## Task goal
Give back the whole listing verbatim, printing none of its pictures.

## Given data

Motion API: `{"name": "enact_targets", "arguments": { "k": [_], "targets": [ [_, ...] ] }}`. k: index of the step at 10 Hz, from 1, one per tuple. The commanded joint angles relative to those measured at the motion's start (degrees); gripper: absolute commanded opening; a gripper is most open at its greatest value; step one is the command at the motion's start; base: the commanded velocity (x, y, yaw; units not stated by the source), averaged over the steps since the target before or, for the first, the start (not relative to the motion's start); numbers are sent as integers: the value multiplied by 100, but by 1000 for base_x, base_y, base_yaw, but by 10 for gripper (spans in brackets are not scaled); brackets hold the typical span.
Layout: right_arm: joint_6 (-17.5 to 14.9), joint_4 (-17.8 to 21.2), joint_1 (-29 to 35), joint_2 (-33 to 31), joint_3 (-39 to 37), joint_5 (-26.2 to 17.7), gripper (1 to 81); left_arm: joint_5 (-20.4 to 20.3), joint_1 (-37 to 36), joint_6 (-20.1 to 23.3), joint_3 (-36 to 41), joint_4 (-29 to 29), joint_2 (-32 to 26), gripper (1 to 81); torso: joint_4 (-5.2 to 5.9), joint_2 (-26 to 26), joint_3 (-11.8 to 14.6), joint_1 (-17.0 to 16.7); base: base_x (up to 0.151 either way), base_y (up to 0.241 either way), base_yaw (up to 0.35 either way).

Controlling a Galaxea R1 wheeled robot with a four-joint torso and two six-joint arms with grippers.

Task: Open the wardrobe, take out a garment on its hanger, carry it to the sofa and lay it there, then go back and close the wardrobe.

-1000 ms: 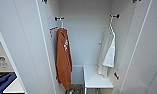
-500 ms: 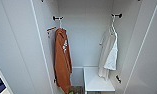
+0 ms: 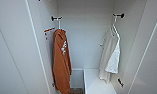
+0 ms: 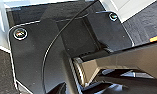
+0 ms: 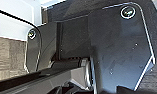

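Wardrobe (image 3: 94, 37) stands open; both door panels are swung out at the frame edges in the head view. Garment (image 3: 109, 56), off-white, hangs on the right inner side from its hanger (image 3: 115, 28), hook over a dark peg high on the right wall. Long axis vertical, hem pointing down toward the low white shelf (image 3: 96, 83). Rust-orange garment (image 3: 61, 62) hangs on the opposite, left side, well apart. Judgement: target lies up and to the right of centre, so the right arm is likely nearer. State of either arm's jaws: cannot tell from the wrist views.
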Motion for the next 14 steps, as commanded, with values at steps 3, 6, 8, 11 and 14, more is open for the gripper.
{"name": "enact_targets", "arguments": {
  "k": [3,6,8,11,14],
  "targets": [
    [-41,11,186,70,30,-298,811,253,-194,4,22,-31,44,811,0,0,0,3,100,0,0],
    [-41,-25,212,70,30,-325,811,271,-194,4,22,-39,27,811,0,0,0,3,100,0,0],
    [-41,-16,212,71,30,-316,811,271,-194,4,22,-39,35,811,0,0,0,3,96,0,0],
    [-41,-16,203,70,30,-316,811,271,-194,4,22,-39,44,811,0,0,0,3,87,0,0],
    [-41,-16,186,53,30,-307,811,253,-193,4,22,-39,44,811,0,0,0,3,50,0,0]
  ]
}}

## Answer to this problem
Motion API: `{"name": "enact_targets", "arguments": { "k": [_], "targets": [ [_, ...] ] }}`. k: index of the step at 10 Hz, from 1, one per tuple. The commanded joint angles relative to those measured at the motion's start (degrees); gripper: absolute commanded opening; a gripper is most open at its greatest value; step one is the command at the motion's start; base: the commanded velocity (x, y, yaw; units not stated by the source), averaged over the steps since the target before or, for the first, the start (not relative to the motion's start); numbers are sent as integers: the value multiplied by 100, but by 1000 for base_x, base_y, base_yaw, but by 10 for gripper (spans in brackets are not scaled); brackets hold the typical span.
Layout: right_arm: joint_6 (-17.5 to 14.9), joint_4 (-17.8 to 21.2), joint_1 (-29 to 35), joint_2 (-33 to 31), joint_3 (-39 to 37), joint_5 (-26.2 to 17.7), gripper (1 to 81); left_arm: joint_5 (-20.4 to 20.3), joint_1 (-37 to 36), joint_6 (-20.1 to 23.3), joint_3 (-36 to 41), joint_4 (-29 to 29), joint_2 (-32 to 26), gripper (1 to 81); torso: joint_4 (-5.2 to 5.9), joint_2 (-26 to 26), joint_3 (-11.8 to 14.6), joint_1 (-17.0 to 16.7); base: base_x (up to 0.151 either way), base_y (up to 0.241 either way), base_yaw (up to 0.35 either way).

Controlling a Galaxea R1 wheeled robot with a four-joint torso and two six-joint arms with grippers.

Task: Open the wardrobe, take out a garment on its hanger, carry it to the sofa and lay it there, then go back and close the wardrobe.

-1000 ms: 
-500 ms: 
+0 ms: 
+0 ms: 
+0 ms: 

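Wardrobe (image 3: 94, 37) stands open; both door panels are swung out at the frame edges in the head view. Garment (image 3: 109, 56), off-white, hangs on the right inner side from its hanger (image 3: 115, 28), hook over a dark peg high on the right wall. Long axis vertical, hem pointing down toward the low white shelf (image 3: 96, 83). Rust-orange garment (image 3: 61, 62) hangs on the opposite, left side, well apart. Judgement: target lies up and to the right of centre, so the right arm is likely nearer. State of either arm's jaws: cannot tell from the wrist views.
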Motion for the next 14 steps, as commanded, with values at steps 3, 6, 8, 11 and 14, more is open for the gripper.
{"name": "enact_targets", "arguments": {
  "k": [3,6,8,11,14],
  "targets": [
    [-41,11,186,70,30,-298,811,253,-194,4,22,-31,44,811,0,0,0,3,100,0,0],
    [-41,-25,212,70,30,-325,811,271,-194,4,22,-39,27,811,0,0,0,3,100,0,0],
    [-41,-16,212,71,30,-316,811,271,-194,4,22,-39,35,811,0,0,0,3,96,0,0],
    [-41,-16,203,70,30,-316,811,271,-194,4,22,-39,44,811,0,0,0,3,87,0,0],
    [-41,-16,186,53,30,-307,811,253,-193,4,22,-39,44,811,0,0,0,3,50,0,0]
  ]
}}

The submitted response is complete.